Pourquoi donc ne pas modifier ou laisser de côté les données qui permettent d’identifier la personne comme le domicile, le nom ou le sexe ? « Une telle anonymisation de données ne suffit pas dans bien des cas », selon Franziska Boenisch, experte en sécurité informatique au Fraunhofer-Institut für Angewandte und Integrierte Sicherheit (AISEC – Institut de sécurité appliquée et intégrée). « C’est justement lorsque des données supplémentaires s’ajoutent à d’autres sources en fait indépendantes qu’il est possible de retrouver rapidement des personnes individuelles. Des publications dans des réseaux sociaux ou des articles de journaux suffisent déjà. »
« C’est justement lorsque des données supplémentaires s’ajoutent à d’autres sources en fait indépendantes qu’il est possible de retrouver rapidement des personnes individuelles. Des publications dans des réseaux sociaux ou des articles de journaux suffisent déjà. »
Franziska Boenisch, experte en informatique au Fraunhofer-Institut für Angewandte und Integrierte Sicherheit (AISEC – Institut de sécurité appliquée et intégrée)
Ce qu’elle veut dire, l’exemple d’un grand fournisseur de site de streaming le montre. Afin d’améliorer l’algorithme de recommandation pour les films et séries, il a lancé un concours et a mis à disposition des spécialistes en informatique 500 000 enregistrements de vrais clients et clientes, sans données personnelles comme les noms et adresses. Des chercheurs de l’université du Texas ont pu toutefois affecter un grand nombre de ces données à des personnes existantes tout simplement en les comparant à des profils publics sur une plateforme connue d’évaluation de films. Une telle dénommée attaque contre la liaison est très désagréable dans le cas d’habitudes de consommation de films ; pour les autres informations personnelles, une telle attaque serait encore plus dangereuse : un traçage des données médicales jusqu’aux personnes réelles ne serait pas plus compliqué, mais les conséquences d’autant plus graves. Les rapports d’hôpitaux anonymisés pourraient être rapidement affectés à de vrais patients et de vraies patientes en passant par des articles de presse sur des maladies rares, des actions de collectes de dons pour personnes malades ou sur des accidents.
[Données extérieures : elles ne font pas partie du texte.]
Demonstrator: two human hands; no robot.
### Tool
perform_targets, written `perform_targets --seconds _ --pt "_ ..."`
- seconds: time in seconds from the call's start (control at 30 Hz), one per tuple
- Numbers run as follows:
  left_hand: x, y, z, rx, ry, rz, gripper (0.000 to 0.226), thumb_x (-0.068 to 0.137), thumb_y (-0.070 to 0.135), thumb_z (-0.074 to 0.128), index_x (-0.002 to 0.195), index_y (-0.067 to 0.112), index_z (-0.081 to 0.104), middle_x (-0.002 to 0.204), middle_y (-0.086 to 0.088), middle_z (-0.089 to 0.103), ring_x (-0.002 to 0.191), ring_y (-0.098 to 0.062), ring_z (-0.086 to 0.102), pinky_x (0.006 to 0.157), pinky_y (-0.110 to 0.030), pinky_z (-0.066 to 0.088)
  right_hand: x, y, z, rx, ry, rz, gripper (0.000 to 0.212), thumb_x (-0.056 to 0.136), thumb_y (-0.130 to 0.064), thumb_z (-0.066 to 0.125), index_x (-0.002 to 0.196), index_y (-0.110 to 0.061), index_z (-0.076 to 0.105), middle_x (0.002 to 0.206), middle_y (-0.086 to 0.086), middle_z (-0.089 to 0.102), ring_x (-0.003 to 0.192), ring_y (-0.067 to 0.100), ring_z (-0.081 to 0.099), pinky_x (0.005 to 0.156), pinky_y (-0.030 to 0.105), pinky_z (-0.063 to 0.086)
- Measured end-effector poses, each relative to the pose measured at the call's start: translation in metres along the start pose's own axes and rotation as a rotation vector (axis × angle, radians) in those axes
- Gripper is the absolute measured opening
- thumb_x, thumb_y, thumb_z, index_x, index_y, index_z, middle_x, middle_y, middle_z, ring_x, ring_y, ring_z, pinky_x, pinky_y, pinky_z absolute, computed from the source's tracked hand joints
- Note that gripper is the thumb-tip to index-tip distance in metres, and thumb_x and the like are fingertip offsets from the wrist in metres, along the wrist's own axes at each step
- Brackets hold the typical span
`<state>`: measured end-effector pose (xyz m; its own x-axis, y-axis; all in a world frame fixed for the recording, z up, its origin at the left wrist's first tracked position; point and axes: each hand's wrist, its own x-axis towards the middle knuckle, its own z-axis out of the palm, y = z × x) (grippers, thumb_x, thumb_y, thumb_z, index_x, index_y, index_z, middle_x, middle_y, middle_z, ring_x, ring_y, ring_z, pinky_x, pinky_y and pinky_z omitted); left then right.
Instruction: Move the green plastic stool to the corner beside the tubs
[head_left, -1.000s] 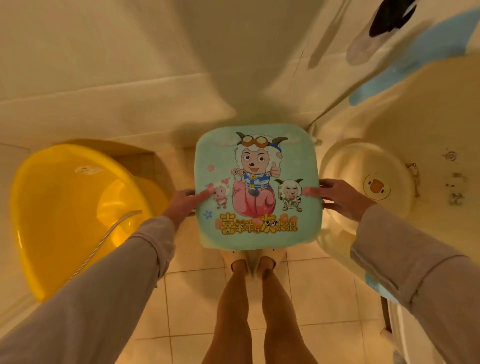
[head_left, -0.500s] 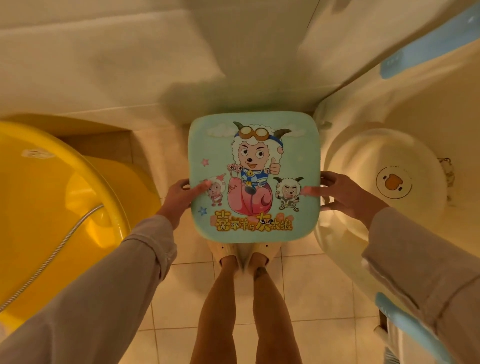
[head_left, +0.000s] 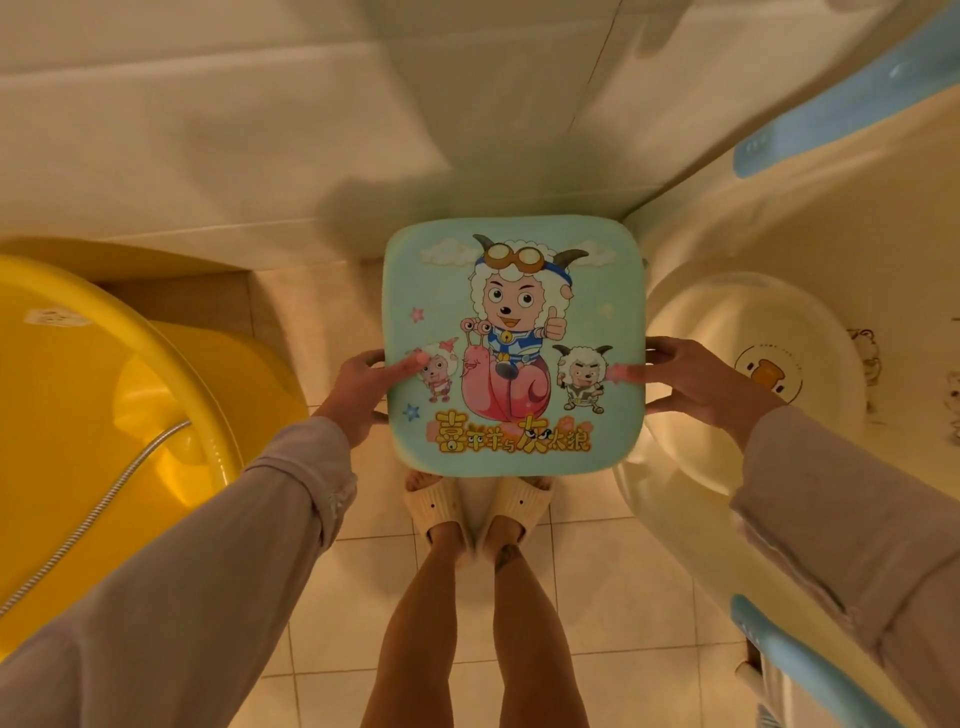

Le bruit mathématique empêche le traçage
Lorsque donc une simple anonymisation ne suffit pas, on a besoin d’autres méthodes. Un processus utilisé par de plus en plus d’entreprises et d’organisations est la confidentialité différentielle. Ce concept d’anonymisation convient principalement aux statistiques sur de grandes quantités de données. Pour le dire très simplement, il s’agit d’empêcher aléatoirement la requête d’enregistrements grâce à un bruit ciblé afin de rendre méconnaissable la contribution d’un individu à la statistique. Par exemple, une valeur aléatoire est additionnée à chaque point de données. « Malgré le bruit, il reste encore possible d’obtenir des connaissances utiles sur tout l’ensemble à partir des enregistrements et même de les publier. Mais il est bien plus difficile d’en tirer des informations personnelles sur des personnes en particulier », déclare Boenisch. Le concept de la confidentialité différentielle prévoit même le fait que l’absence ou la présence des données d’une personne en particulier ne doit exercer aucune influence sur le résultat des analyses statistiques effectuées.
Un grand avantage de cette méthode, explique Gonzalo Munilla Garrido, le développeur de logiciels qui étudie des technologies permettant d’améliorer la confidentialité à l’université technique de Munich : « Plusieurs paramètres déterminent le degré de protection de la confidentialité. » Par exemple la valeur epsilon qui permet de doser le bruit sur les données – en fonction de l’application. Alors qu’une petite valeur protège très bien la confidentialité, elle rend l’analyse de données plus difficile. Une grande valeur par contre divulgue plus d’informations.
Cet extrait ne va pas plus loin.